How do I exit tcpdump immediately after reaching the specified saved file size，No more files are generated？

[pxyove]

I am using tcpdump on Linux version 3.10.0-123.el7.x86_64 (builder@kbuilder.dev.centos.org) (gcc version 4.8.2 20140120 (Red Hat 4.8.2-16) (GCC) ) #1 SMP Mon Jun 30 12:09:22 UTC 2014

tcpdump version 4.5.1
libpcap version 1.5.3

When i try to run this command:
tcpdump -ennXXSs0 -i any -C 20 -w /usr/admin/config/2.cap

How do I exit tcpdump immediately after reaching the specified saved file size，No more files are generated？

Please help me.

[pxyove]

thanks

[fxlb]

A hack here with -W 2 and -z:
https://unix.stackexchange.com/questions/409210/tcpdump-capture-packets-to-a-non-rotating-file
(rm with file_name1 and not file_name0)

[pxyove]

@fxlb Thank you very much, but it hasn't been solved yet

[JokerQyou]

Currently the only workaround seems to be using -z option to run a script when tcpdump closes a file (as it reached the file size limit of -C). In that script you can then send SIGINT to the tcpdump process to stop it.
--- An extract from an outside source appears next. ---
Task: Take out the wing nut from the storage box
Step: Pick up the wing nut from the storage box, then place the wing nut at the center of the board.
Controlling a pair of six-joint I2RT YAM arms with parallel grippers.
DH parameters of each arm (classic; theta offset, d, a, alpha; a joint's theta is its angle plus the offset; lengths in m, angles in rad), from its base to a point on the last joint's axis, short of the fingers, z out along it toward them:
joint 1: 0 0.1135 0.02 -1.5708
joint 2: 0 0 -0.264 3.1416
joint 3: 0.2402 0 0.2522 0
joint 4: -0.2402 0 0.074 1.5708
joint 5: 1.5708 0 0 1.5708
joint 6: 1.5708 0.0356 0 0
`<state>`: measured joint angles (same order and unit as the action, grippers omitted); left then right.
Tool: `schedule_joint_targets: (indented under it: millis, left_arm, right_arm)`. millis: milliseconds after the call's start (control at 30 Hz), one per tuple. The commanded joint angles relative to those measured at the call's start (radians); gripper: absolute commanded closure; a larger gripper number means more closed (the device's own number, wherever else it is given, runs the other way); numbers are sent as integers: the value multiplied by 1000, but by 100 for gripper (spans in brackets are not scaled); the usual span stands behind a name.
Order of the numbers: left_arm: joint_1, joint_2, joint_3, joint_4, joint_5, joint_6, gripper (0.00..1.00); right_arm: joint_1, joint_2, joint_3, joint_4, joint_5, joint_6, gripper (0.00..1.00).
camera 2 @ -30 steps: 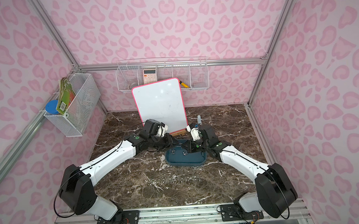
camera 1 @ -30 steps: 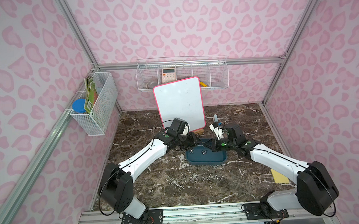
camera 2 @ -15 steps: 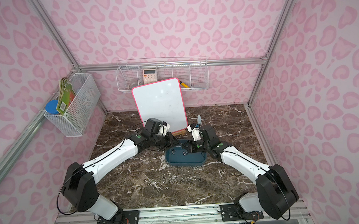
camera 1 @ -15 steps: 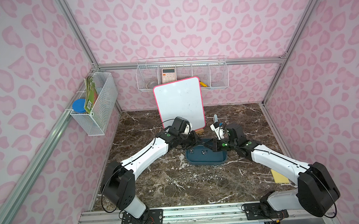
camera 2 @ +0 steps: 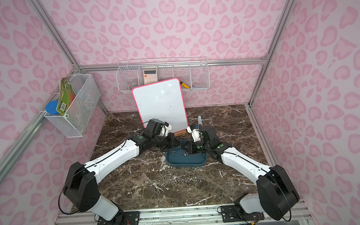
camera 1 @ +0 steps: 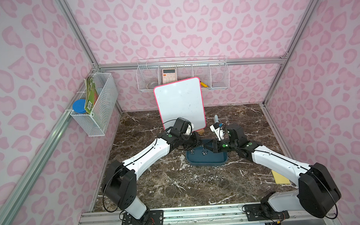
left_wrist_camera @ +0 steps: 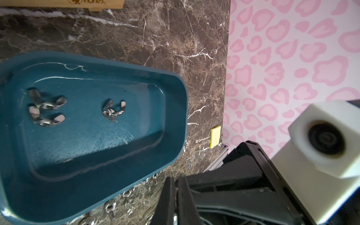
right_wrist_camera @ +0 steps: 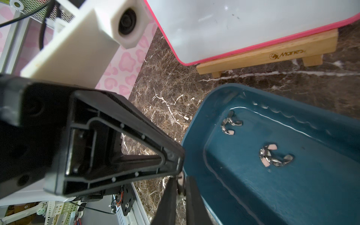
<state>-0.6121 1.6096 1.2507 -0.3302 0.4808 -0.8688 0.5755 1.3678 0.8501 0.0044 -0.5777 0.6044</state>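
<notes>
Roughly centre-frame in both top views: shallow dark teal plastic storage box, three silver wing nuts loose on its floor. Fourth small silver wing nut is off the floor, between right claw fingers, which stand narrowly spread; grip unclear. Left claw pressed together, tip right at that nut, over the box's upper part.

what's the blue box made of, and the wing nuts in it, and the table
Box: likely plastic, teal, glossy, with fine scuffs on its floor.
Wing nuts: metal, bright silvery shine, maybe plated steel.
Table: brown with white veins, marble look; real stone or a printed sheet, can't tell.
</notes>
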Motion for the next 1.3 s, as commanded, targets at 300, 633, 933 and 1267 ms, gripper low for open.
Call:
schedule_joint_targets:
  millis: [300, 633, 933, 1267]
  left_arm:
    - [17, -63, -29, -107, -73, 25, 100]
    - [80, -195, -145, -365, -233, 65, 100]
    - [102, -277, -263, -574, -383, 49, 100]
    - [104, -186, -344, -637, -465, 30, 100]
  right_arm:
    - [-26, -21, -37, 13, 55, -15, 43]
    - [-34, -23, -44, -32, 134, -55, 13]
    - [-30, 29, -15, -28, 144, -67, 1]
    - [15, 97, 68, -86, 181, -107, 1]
But you'll have to cleanup the remaining file yourself, because when tcpdump is killed, the script will also be stopped, so nothing more can be done.

Here is an example:

• Run tcpdump with tcpdump -C 1 -W 2 -z on-file-closed.sh -w dumpfile
• When the file dumpfile reaches 1MB, tcpdump would close the fd, and opens another file dumpfile0, it would also execute on-file-closed.sh script
• In on-file-closed.sh script you can use killall -s SIGINT tcpdump or kill -SIGINT $(pidof -s tcpdump) to stop the tcpdump process
• Then you are left with two files dumpfile and dumpfile0, you'll need to delete dumpfile0, and dumpfile is ready for use.